Your impression may be due to differences among microphones that were designed by different manufacturers for different applications--which is like comparing apples to robots or baby oil, rather than to other apples.
The maximum SPL of a condenser microphone is nearly always set by the overload point of its electronics. Membrane excursion due to sound pressure (as opposed to wind or a vocalist's air stream at close range) is absolutely minuscule. Capsules for studio microphones can usually handle 140 - 150 dB SPL or even more with only gradually increasing distortion--whereas the electronics clip hard at a certain point. (That's the reason for "pad" switches on microphones that have them--to reduce the input from the polarized capsule to the microphone's own electronics.)
But the maximum input and output voltages of the amplifier are basically constant when properly powered, so for any given microphone amplifier, the sensitivity of the capsule becomes the main independent variable. A microphone with a certain amplifier and a less sensitive capsule will have a higher maximum SPL than the same amplifier with a more sensitive capsule, simply because the lower voltages from the first capsule won't "push" the electronics as hard. But if one capsule is 2 dB more sensitive than another one, it will force the amplifier into overload 2 dB sooner in terms of SPL.
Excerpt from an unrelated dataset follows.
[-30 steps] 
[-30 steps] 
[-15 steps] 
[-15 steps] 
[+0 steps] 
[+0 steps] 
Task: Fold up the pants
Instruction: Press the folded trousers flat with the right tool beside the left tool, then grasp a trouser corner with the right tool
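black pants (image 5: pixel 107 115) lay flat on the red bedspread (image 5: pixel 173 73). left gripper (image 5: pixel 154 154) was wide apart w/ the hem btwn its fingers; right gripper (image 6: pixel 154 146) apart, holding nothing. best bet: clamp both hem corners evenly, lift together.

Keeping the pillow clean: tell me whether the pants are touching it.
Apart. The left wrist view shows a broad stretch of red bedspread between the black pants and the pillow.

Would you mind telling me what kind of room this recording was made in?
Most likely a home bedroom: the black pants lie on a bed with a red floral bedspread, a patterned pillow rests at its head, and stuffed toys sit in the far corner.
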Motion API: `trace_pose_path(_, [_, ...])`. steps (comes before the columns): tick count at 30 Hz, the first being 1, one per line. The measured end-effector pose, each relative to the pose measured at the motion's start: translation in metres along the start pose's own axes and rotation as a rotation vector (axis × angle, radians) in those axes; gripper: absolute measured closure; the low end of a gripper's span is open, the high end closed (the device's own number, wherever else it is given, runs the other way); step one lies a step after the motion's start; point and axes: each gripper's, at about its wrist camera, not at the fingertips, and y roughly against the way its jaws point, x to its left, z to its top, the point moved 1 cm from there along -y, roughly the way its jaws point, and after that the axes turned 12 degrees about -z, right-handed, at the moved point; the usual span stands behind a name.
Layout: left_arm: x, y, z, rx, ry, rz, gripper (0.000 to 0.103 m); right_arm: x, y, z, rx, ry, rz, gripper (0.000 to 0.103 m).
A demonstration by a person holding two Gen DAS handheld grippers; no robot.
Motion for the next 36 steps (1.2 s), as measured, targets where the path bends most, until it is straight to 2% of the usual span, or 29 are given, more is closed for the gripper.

All other things being equal, though, pressure gradient transducers (= all directional capsules, at least in part) are slightly less efficient than pressure transducers (which are omnidirectional). Their directional patterns are achieved by physically subtracting the rear-arriving sound energy from the front-arriving sound. But when a capsule puts out lower voltages, it doesn't drive the microphone's electronics as hard. Thus directional microphones actually tend to have slightly higher maximum SPLs. You can read the specifications for any modular microphone system (Schoeps, Neumann, AKG, Microtech Gefell, ...) for specific examples.